One of the first mass produced airguns was of the bellows chamber design, a spring loaded bellows was used for power with an expanding ratchet device housed in the stock that was cranked or keyed to rewind the spring.  All bellows type guns were smooth bores according to James W. Harrom (Beeman Precision) and many shot tufted large diameter darts up to .50 caliber.  They were all breech loading in design with the barrel opening at the breech and tilting downward for loading.  Most of the bellows guns were of the long gun configuration, very few pistols were produced.  Most of the guns were very elaborate in design.  Bellows gun production was short lived in the 1500's, but regained popularity in the mid to late 1700's.  According to Mr.
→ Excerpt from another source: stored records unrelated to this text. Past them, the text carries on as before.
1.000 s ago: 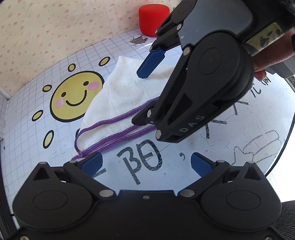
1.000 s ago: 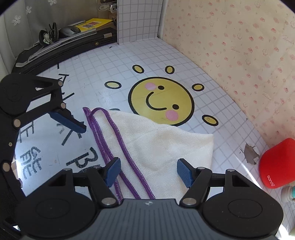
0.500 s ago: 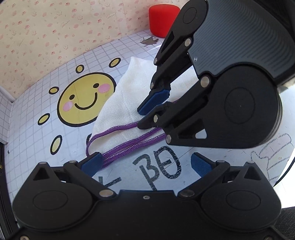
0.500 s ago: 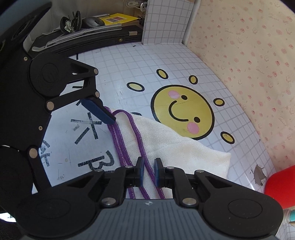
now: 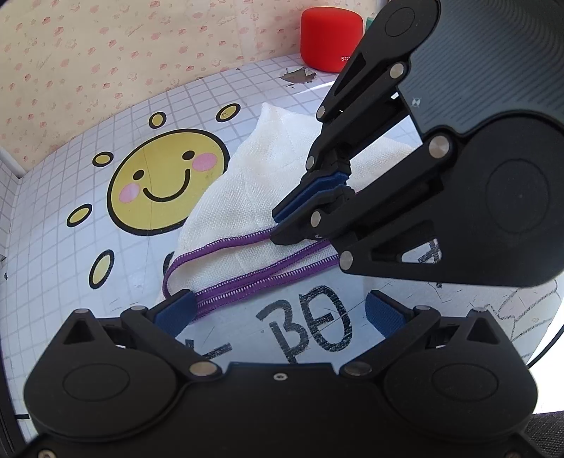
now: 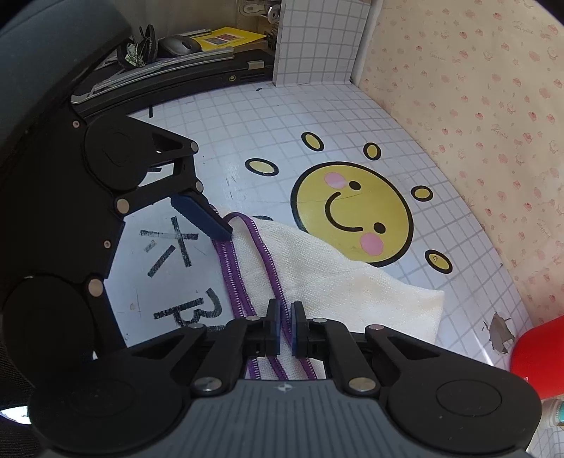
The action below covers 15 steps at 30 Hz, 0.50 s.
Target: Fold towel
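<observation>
A white towel [image 5: 253, 197] with a purple hem lies folded on the gridded table, next to the sun drawing; it also shows in the right wrist view [image 6: 338, 278]. My right gripper [image 6: 286, 326] is shut on the towel's purple-edged top layer; in the left wrist view it [image 5: 310, 197] pinches the cloth from the right. My left gripper [image 5: 278, 311] is open, low over the table at the towel's near edge, its left pad [image 5: 176, 311] touching the hem corner. In the right wrist view one left pad [image 6: 201, 216] rests at that corner.
A red cylinder [image 5: 331, 33] stands at the back wall by a torn patch [image 5: 296, 75] in the table cover. A sun face [image 5: 165, 181] and black writing [image 5: 310, 327] mark the table. A cluttered shelf [image 6: 183, 53] lies beyond the table's far side. Patterned walls enclose the table.
My right gripper came down on the towel and shut on its purple-edged layer. My left gripper moved closer to the towel's near corner and stayed open.
</observation>
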Tool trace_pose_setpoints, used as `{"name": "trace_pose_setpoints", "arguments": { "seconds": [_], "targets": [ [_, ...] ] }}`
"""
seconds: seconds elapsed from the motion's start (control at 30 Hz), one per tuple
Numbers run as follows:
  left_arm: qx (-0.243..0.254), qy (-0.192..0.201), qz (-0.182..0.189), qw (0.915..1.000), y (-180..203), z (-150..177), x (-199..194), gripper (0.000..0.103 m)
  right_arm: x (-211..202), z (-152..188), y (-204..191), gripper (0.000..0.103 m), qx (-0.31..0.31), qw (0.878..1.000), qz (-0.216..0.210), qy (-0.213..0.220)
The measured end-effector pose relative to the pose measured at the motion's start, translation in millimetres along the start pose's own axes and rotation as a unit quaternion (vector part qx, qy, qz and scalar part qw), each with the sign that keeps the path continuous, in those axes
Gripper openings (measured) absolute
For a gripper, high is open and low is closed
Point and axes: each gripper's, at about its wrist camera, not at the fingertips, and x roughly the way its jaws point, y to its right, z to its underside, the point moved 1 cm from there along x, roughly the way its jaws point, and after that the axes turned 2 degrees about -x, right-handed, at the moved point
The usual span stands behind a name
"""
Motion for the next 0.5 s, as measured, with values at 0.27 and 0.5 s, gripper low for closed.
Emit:
{"name": "trace_pose_setpoints", "arguments": {
  "seconds": [0.27, 0.5],
  "targets": [
    [-0.005, 0.004, -0.002, 1.0, 2.3, 1.4, 0.7, 0.103, -14.5, -3.6, -4.2, 0.004, -0.003, 0.999, -0.042, 0.006],
    [0.0, 0.005, -0.022, 0.9997, 8.7, 4.2, -2.9, 0.102, 3.2, 3.0, -9.1, 0.004, 0.006, 0.998, -0.065, -0.012]
  ]
}}
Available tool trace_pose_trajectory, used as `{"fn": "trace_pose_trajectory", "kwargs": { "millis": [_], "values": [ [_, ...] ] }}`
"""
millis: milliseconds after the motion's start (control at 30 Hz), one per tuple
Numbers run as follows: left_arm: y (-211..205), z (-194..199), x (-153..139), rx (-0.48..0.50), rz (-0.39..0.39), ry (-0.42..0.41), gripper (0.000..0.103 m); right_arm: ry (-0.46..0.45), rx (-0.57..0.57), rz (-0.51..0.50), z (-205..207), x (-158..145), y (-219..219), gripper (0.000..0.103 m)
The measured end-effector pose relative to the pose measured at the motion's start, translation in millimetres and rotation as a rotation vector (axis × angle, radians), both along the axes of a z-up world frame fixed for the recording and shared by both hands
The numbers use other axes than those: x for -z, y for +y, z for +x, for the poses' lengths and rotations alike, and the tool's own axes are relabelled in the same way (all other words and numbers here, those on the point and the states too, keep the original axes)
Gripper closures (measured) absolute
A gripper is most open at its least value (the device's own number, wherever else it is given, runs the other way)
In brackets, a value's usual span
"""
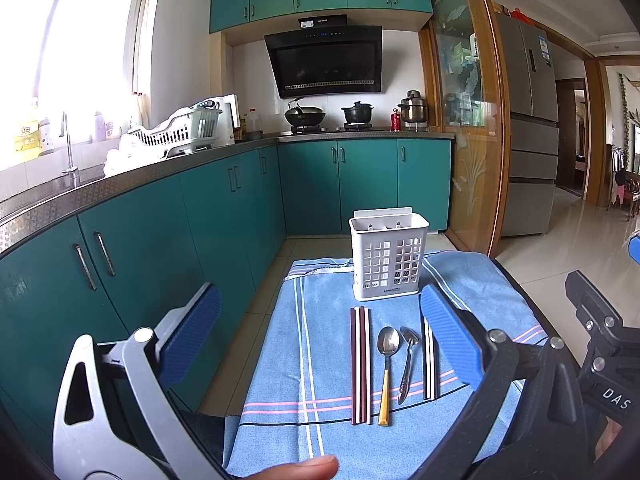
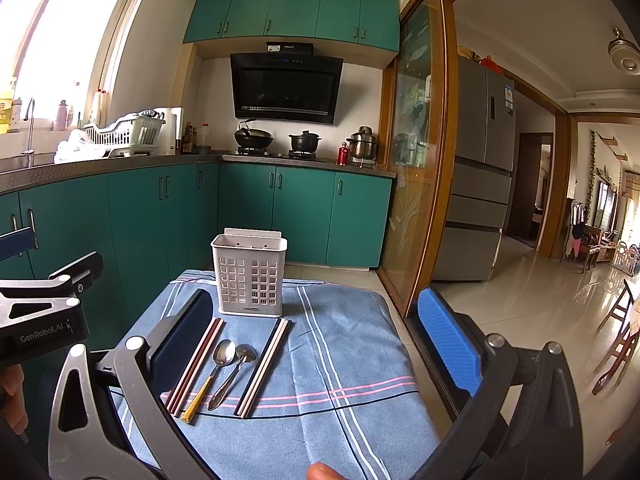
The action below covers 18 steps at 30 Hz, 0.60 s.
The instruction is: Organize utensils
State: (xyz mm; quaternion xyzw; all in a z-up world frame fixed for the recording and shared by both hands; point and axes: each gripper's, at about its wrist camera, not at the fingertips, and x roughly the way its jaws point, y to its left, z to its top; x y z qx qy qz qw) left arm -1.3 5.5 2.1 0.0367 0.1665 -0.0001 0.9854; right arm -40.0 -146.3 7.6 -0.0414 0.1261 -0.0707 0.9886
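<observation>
Both the left gripper (image 1: 320,336) and the right gripper (image 2: 316,344), the left marked "GenRobot.AI", hold their fingers wide, gripping nothing. Chopsticks (image 1: 360,364) and spoons (image 1: 387,364) lie on the blue cloth (image 1: 280,360) before the white utensil holder (image 1: 387,258).

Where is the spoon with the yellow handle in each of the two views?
Left wrist: the yellow-handled spoon lies lower centre on the blue cloth, just right of the dark chopsticks.
Right wrist: it lies lower left of centre.
Shared landmark: the white utensil holder stands behind it.
</observation>
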Motion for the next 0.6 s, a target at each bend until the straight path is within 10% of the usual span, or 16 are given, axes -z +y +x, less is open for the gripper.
{"fn": "trace_pose_trajectory", "kwargs": {
  "millis": [600],
  "values": [
    [0.6,-1.4,-2.1,0.000,0.000,0.002,0.004,0.001,-0.001,0.002,0.1,1.1,-0.2,0.003]
  ]
}}
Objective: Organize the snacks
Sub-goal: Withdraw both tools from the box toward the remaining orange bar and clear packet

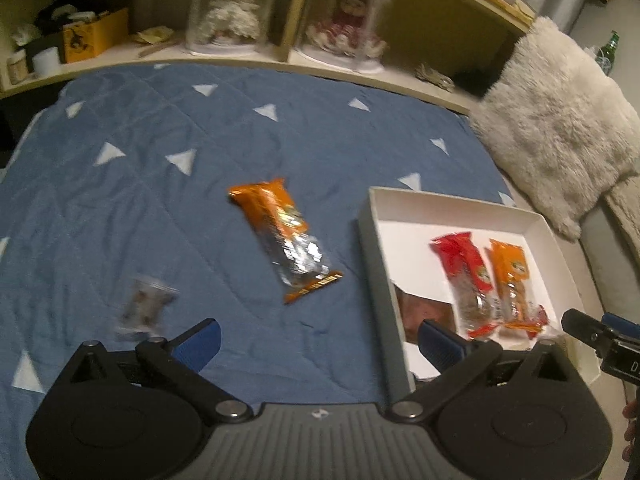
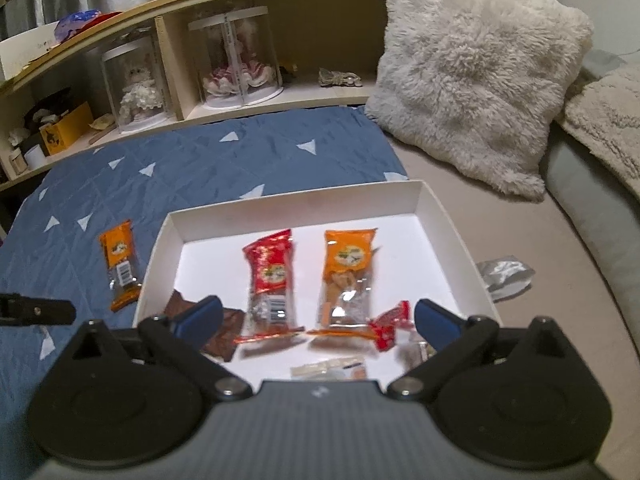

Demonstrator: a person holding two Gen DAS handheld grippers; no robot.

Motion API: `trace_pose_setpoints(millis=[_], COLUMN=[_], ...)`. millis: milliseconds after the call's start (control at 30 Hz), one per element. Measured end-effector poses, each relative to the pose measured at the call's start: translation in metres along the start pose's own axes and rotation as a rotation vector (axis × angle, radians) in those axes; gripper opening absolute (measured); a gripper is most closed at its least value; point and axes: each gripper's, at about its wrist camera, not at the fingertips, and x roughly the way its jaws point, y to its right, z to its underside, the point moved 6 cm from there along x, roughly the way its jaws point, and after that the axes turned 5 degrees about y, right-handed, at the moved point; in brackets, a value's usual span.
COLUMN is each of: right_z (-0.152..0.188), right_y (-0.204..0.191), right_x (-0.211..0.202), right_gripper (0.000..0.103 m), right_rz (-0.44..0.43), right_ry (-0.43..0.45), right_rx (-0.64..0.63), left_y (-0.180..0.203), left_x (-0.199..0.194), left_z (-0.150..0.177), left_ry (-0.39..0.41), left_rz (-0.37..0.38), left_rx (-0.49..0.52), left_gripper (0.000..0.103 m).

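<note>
Snacks half sorted: a red packet (image 2: 269,280) and an orange packet (image 2: 347,276) lie in the white box (image 2: 448,216) on the bed; another orange bar (image 1: 285,236) waits on the blue quilt (image 1: 160,208). Both the left gripper (image 1: 320,340) and right gripper (image 2: 318,316) gape wide, empty. Only the left view shows a blurred, possibly clear-wrapped snack (image 1: 144,306); only the right shows a silver wrapper (image 2: 505,276) beside the box.

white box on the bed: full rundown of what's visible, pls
The white box is a shallow, open, lidless rectangular tray, cardboard by the look, with low upright walls and a flat white floor. It sits level on the bed, partly on the blue quilt, below the fluffy pillow. Inside lie a red snack packet and an orange snack packet side by side, a brown packet, a small red sweet and some blurred small wrappers. Neither gripper touches it.
</note>
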Motion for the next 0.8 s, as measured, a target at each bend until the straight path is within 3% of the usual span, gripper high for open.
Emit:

Harrom, most bellows guns date from 1740 to 1790 and seem to come from a small area bounded by Munich, Prague and Vienna.  The bellows airgun had all but disappeared by the late 1800's, but a few appear to have been made as late as the 1870's.

Another design that appeared on the scene around 1600 was the spring piston gun, with several variations of springs used in their operation.  From the zigzag shape to the helical coil spring, they were much like what is used in modern spring piston airguns.  A ratchet device is used to pump or crank the spring into a compressed position when loaded, then released by a trigger or unlatching mechanism.  By the early part of the 19th century the spring piston gun had established itself throughout Europe as an indoor target weapon.  By the mid 1800's this airgun had found it's way to the indoor shooting galleries on the North American continent, fast becoming a popular sport.  As weapons improved, they were placed into a number of classes for competition, from small caliber, smooth bore to large caliber, rifled.

The pump pneumatic gun has been worked on by inventors since the early 1600's, with a number of mechanism designs that were so involved that the system developed slowly when compared to the other systems mentioned.  The size ranged from .30 to .68 caliber, both smooth and rifled bores.  These weapons required a large volume of compressed air in a large reservoir.  They produced pressures from a few hundred pounds per square inch to several thousand pounds per square inch.  This much pressure would fire a .40 caliber lead ball forty times without resupplying the reservoir, and was able to penetrate 2.5 inches into a hard pine board.

There are a number of other manufacturers from other parts of the world that have had success with the airgun.  For example, an Austrian firm using a design by Bartolemeno Girandoni in 1779 made weapons that ranged from .40 to .52 caliber and were capable of firing 15 to 20 rounds per minute by a gravity feed magazine.

Louis VII Landgrave of Hesse (1691-1768) used a large bore air rifle to kill a 500 pound elk at 150 paces in 1746-1748.   In North America, the journals of the Lewis and Clark expedition (1804-1806) show their .31 caliber pneumatic rifle, made in Philadelphia by Issaih Lukens, capable of 40 full power shots at 900 PSI with 1,000 pump strokes for raised pressure.  As late as the 1890's we saw pneumatic weapons disguised as walking sticks and canes ranging from .40 to .50 caliber which were capable of killing a man at fifty yards.